*What you should do:*
From the entries that follow, reproduce exactly and only the lines from the line with "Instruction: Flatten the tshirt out" to the line with "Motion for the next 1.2", endpoints included.

——

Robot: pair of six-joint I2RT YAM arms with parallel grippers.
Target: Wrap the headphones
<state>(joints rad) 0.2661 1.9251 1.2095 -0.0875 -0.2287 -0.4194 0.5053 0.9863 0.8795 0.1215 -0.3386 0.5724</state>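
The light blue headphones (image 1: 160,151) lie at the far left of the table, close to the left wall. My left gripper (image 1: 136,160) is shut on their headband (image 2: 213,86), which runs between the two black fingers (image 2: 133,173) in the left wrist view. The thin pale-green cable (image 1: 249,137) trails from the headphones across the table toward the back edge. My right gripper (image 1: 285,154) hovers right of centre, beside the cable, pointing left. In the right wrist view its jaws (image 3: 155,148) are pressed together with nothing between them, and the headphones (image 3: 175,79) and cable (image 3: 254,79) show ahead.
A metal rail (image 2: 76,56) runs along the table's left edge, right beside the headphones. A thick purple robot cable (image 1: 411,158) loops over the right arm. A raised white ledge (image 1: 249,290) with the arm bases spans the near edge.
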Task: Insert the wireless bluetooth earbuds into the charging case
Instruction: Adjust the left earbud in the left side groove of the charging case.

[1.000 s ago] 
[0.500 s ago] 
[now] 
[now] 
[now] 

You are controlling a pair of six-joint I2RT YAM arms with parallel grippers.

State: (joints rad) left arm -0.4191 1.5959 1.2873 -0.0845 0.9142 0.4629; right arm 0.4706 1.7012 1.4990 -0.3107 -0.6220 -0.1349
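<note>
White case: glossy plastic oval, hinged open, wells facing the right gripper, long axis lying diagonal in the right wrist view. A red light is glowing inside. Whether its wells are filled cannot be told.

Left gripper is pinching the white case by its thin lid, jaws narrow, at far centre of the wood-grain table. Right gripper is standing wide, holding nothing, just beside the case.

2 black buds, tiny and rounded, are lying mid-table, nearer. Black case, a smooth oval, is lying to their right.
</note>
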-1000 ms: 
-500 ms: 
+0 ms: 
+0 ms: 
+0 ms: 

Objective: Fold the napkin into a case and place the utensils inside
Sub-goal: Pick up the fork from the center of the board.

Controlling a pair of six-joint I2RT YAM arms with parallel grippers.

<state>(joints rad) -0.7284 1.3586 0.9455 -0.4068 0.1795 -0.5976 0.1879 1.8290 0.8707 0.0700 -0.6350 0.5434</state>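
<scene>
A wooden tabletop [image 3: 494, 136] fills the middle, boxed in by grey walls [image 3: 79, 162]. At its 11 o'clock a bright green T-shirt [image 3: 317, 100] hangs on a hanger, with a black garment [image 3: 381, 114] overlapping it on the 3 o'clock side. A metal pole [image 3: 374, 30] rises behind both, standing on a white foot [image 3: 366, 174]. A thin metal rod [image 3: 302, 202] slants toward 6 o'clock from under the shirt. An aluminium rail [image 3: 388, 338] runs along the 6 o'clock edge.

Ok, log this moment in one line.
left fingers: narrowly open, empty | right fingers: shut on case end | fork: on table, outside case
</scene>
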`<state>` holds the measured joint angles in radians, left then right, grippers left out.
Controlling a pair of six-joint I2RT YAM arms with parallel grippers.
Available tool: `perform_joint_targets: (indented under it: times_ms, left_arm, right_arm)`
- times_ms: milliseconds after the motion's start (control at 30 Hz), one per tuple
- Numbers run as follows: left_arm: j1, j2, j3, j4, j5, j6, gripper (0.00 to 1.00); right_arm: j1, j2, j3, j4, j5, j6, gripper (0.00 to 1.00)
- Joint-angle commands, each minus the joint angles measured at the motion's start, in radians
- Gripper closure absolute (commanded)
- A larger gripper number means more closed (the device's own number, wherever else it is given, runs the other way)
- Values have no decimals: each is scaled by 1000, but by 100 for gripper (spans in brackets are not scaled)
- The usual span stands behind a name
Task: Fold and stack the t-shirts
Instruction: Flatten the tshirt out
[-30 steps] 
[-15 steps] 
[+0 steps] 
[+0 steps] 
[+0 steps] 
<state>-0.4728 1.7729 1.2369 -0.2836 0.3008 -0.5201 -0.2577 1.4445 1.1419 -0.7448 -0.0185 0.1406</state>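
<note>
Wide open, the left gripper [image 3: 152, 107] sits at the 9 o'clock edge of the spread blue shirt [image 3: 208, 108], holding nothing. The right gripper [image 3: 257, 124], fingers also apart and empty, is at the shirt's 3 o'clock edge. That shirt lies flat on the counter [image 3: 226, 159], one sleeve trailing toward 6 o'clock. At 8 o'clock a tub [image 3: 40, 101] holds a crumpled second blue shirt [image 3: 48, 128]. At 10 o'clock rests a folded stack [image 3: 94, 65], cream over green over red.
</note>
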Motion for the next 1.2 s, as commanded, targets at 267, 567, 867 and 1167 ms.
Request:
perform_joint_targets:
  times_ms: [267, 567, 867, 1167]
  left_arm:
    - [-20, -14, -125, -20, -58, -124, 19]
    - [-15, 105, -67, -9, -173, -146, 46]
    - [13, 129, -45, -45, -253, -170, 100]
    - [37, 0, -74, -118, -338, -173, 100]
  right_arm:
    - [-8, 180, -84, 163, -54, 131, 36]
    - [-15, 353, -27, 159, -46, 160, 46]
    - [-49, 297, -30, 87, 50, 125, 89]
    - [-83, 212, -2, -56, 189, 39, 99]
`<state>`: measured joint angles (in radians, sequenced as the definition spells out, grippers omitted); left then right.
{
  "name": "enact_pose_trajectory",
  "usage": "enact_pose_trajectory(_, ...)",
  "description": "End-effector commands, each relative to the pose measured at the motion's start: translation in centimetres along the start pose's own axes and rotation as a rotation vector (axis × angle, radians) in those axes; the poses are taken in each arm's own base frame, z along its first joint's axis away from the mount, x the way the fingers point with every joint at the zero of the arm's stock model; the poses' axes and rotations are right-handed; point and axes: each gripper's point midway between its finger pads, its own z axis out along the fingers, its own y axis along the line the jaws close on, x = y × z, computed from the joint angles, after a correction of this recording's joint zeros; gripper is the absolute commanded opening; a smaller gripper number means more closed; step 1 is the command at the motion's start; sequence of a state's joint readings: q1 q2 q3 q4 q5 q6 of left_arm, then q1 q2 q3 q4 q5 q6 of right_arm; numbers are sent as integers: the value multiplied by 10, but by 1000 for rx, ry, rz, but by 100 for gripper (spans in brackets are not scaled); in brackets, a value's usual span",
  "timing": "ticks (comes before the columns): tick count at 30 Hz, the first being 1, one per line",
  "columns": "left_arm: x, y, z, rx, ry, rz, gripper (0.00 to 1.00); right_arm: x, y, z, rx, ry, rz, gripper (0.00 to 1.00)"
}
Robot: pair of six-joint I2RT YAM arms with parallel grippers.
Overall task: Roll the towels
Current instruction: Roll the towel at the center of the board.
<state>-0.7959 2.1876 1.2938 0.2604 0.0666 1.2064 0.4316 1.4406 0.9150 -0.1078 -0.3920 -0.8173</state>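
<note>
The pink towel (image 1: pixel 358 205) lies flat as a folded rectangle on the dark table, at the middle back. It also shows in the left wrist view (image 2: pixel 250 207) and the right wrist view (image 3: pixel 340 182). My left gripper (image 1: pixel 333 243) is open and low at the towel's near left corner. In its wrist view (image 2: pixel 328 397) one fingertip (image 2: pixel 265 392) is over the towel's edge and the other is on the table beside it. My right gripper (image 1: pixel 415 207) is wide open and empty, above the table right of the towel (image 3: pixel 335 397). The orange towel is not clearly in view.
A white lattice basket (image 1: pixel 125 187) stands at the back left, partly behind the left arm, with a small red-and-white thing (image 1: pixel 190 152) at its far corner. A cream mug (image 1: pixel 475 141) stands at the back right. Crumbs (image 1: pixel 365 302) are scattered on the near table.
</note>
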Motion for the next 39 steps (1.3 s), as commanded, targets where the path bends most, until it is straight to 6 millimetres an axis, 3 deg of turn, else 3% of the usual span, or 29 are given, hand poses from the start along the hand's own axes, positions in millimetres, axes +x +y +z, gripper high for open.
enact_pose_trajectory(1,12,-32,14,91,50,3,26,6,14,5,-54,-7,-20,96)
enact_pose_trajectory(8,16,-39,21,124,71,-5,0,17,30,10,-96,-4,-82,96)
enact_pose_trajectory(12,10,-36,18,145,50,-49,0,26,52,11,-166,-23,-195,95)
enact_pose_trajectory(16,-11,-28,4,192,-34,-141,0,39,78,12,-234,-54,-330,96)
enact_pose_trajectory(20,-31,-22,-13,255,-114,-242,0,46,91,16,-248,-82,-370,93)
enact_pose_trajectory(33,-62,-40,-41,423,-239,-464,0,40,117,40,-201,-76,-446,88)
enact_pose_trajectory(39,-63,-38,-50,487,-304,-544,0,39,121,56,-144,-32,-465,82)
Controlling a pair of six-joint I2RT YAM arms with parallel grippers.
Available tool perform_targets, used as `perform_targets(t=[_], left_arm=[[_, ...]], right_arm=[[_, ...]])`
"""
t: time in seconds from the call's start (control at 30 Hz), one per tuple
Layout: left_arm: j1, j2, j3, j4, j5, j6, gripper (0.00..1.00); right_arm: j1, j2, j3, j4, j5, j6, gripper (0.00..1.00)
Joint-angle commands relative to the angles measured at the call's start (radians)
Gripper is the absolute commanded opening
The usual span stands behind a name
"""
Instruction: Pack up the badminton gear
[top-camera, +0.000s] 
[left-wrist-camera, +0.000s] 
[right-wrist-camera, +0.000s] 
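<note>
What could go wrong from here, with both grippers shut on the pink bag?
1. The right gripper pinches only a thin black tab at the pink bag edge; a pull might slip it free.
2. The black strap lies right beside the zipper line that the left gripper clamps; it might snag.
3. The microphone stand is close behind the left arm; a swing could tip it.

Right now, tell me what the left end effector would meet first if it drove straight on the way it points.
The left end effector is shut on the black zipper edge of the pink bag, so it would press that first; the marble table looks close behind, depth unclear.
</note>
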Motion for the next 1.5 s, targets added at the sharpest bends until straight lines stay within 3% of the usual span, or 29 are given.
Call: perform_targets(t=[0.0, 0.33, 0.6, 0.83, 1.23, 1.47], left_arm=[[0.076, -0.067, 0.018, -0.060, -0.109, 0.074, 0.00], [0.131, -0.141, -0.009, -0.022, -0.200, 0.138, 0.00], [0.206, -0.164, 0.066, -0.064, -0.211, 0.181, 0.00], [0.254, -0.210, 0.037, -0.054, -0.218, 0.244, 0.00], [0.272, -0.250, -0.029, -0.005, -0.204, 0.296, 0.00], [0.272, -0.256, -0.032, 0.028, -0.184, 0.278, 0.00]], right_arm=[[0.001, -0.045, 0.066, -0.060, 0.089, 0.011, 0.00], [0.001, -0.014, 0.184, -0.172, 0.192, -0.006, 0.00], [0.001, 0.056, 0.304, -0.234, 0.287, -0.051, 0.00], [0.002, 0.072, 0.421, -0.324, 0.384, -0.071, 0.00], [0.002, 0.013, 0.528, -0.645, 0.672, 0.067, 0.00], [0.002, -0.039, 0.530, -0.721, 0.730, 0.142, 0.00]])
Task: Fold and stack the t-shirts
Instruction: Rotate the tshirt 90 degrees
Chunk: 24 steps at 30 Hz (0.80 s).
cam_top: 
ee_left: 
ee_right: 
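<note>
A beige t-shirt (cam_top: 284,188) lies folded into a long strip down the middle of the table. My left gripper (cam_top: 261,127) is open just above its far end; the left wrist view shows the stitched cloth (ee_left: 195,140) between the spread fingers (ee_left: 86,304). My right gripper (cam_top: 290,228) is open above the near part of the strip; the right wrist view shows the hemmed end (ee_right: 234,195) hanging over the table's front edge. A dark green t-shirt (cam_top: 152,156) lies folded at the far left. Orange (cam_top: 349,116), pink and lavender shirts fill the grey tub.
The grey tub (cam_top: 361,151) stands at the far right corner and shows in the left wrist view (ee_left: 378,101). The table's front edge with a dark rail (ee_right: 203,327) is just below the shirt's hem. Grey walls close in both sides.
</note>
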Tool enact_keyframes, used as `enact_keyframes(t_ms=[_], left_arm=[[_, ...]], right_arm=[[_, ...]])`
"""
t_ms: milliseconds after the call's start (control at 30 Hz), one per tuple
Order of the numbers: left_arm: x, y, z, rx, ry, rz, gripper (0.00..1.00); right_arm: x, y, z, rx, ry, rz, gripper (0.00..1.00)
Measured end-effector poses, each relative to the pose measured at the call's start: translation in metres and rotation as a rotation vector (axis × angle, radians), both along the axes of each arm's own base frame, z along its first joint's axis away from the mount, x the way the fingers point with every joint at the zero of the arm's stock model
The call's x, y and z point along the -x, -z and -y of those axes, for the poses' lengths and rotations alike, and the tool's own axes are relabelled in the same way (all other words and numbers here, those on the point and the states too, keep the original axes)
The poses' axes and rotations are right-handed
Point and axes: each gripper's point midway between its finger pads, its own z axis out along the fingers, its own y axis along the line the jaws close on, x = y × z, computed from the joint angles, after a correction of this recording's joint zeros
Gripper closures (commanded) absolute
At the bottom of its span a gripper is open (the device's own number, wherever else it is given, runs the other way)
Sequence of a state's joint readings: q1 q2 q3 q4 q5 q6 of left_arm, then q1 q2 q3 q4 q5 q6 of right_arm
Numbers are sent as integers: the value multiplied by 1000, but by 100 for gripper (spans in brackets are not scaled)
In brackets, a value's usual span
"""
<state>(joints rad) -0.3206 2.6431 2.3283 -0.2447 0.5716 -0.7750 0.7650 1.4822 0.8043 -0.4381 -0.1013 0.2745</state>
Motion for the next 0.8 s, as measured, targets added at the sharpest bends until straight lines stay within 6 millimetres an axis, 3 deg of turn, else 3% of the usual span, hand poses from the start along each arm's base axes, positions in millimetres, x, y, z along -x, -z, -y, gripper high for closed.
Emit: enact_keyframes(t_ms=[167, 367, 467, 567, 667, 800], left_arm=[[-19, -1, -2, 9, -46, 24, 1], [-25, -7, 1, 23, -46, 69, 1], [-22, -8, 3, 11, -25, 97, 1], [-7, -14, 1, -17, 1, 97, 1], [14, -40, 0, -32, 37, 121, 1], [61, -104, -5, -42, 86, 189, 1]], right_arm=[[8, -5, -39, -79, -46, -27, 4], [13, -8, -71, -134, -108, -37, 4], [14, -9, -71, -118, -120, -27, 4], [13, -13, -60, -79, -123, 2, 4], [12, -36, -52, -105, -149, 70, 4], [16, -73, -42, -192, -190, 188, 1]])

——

*Answer to the exercise:*
Instruction: Flatten the tshirt out
[-30 steps] 
[-15 steps] 
[+0 steps] 
[+0 steps] 
[+0 steps] 
<state>-0.4728 1.7729 1.2369 -0.2836 0.3008 -0.5201 -0.2577 1.4445 1.1419 -0.7448 -0.0185 0.1406</state>
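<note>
Wide open, the left gripper [image 3: 152, 107] sits at the 9 o'clock edge of the spread blue shirt [image 3: 208, 108], holding nothing. The right gripper [image 3: 257, 124], fingers also apart and empty, is at the shirt's 3 o'clock edge. That shirt lies flat on the counter [image 3: 226, 159], one sleeve trailing toward 6 o'clock. At 8 o'clock a tub [image 3: 40, 101] holds a crumpled second blue shirt [image 3: 48, 128]. At 10 o'clock rests a folded stack [image 3: 94, 65], cream over green over red.
</note>
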Motion for the next 1.2 s, as commanded, targets at 267, 567, 867 and 1167 ms.

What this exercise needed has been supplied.